At the same time, she tries to reassure her despondent nephew, telling him, when he asks about visiting his father, “We’re working on doing that.”

Some of the rights that once existed for prisoners were ended in 1996, Himes said, with the “lock ‘em up and throw the key away” mentality that was popular when former California Gov. Pete Wilson signed the “Three-Strikes-and-You’re-Out” law.

BUT THE HARSH mindset that prohibits family members with criminal histories from visiting their relatives also has roots in a continuing trend in California and nationwide towards mass incarceration, which disproportionately affects Blacks and Latinos. Latinx children are twice as likely and Black children are five times more likely than white children to have an incarcerated parent, according to a report by the Stanford Center on Poverty and Inequality.

While AB 990 addresses some of the barriers that prevent families and people who are incarcerated from seeing, holding and spending time with their loved ones, families in California and all over the country have a multitude of other barriers that also get in the way of visits.

David Fathi_1, High Res (1)
David Fathi

“One thing that makes prison visiting often very difficult is simply the fact that many prisons are located in remote rural locations, far from the urban centers where most of the incarcerated people come from. So just getting to the prison is often difficult, and prohibitively expensive,” says David Fathi, the director of the ACLU National Prison Project based in Washington D.C.

“It may be that you have to drive a couple hundred miles. It may be you have to stay in a hotel. If visiting is only available on weekdays, or if visiting conflicts with your work schedule, you may have to take a day off without pay. These are all things that aren’t intentional. No one is doing these things deliberately to make visiting difficult, but they certainly have an effect.”

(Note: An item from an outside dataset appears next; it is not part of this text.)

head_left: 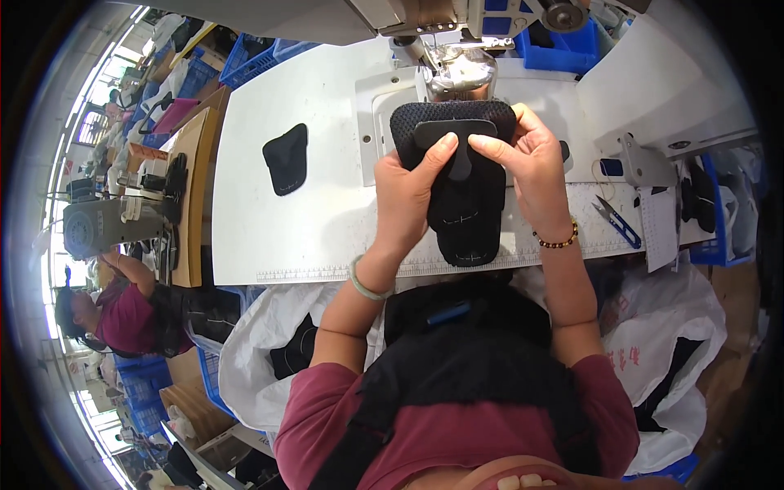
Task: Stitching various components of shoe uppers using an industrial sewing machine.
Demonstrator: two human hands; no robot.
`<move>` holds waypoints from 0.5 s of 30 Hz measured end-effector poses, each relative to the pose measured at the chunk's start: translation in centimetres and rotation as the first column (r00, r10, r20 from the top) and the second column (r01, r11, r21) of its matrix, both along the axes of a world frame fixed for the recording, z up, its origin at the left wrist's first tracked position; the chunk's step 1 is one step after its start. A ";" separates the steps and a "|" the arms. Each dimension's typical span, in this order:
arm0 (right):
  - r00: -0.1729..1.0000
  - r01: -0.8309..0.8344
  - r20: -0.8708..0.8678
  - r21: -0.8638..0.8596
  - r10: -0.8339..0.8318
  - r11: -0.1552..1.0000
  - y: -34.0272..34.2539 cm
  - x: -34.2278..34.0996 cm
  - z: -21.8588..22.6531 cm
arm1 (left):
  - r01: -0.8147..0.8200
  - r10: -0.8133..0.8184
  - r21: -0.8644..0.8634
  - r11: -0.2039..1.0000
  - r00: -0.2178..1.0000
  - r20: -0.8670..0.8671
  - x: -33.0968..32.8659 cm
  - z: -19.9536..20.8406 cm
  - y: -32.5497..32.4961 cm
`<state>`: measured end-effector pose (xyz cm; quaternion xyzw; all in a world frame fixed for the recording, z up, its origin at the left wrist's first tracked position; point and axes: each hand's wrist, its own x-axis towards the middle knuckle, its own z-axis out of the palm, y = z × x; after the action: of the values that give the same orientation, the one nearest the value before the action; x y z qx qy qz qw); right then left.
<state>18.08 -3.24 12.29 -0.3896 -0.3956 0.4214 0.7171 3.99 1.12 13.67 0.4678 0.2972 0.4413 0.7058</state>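
Black fabric piece (pixel 469 200): your left hand (pixel 406 186) and right hand (pixel 537 163) grasp its sides and press the dark T-shaped patch (pixel 461 165); uneven pressure could skew that patch.

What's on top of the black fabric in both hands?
A dark grey T-shaped piece. The left hand and right hand each rest a thumb on it. The black fabric shows around it; the patch beneath is covered.

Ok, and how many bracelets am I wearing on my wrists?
2: a pale green bangle around your left wrist, and a dark beaded bracelet around your right wrist. Both wrists show clearly; I see no others.
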 end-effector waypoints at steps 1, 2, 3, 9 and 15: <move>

Vejar, Jovina’s mom, agrees that all those costs add up when she makes the nearly 300-mile journey from San Jose to Susanville. She often pairs up with other families to share costs of hotels, food, and gas, but she sometimes has to sacrifice other necessities to make it happen. “Like if Jovina needs shoes, I’ll have to wait until the next month. Or I won’t pay the whole [utility bill]. I’ll set up a payment plan, and pay the minimum on credit cards,” Vejar said.

Benee Vejar with her daughter Jovina.

While she may have to cut corners, Vejar works hard to help her daughter have regular phone calls with her father. When they do have visits, Vejar and her daughter have created regular games and anchoring rituals. Research shows that contact with an incarcerated parent and “[being] able to spend time together as a family through play, conversation, or sharing a meal can also help mitigate children’s feelings of abandonment and anxiety,” according to a report by the Urban Institute.

Jovina ticks off a list of things she loves to do with her dad, including watching films together, playing card games and making breakfast. “He made me 5,000 quesadillas!” she exclaims, recalling her last visit in early June. And she has a ritual that she repeats each time when she arrives at the prison and sees her dad.

Jovina and Joseph

“Usually, when I see him, I run to him, and I jump and he catches me and carries me,” she says with a smile, her eyes brightening in memory.

But when Jovina thinks about the ride home after the visit, her face saddens, she turns away and falls into her mother’s arms for comfort. The timeline for when she’ll see her father again is uncertain, and recently advocates learned that the chances of the bill being signed into law this year are slim, said Himes.

“Obviously families are disappointed,” she said.

Citing the bill’s broad support by the legislature, and Gov. Newsom’s election victory on Sept. 14 against a Republican-led recall, Himes said, “We have an incredibly strong foundation to push forward on this law next year.”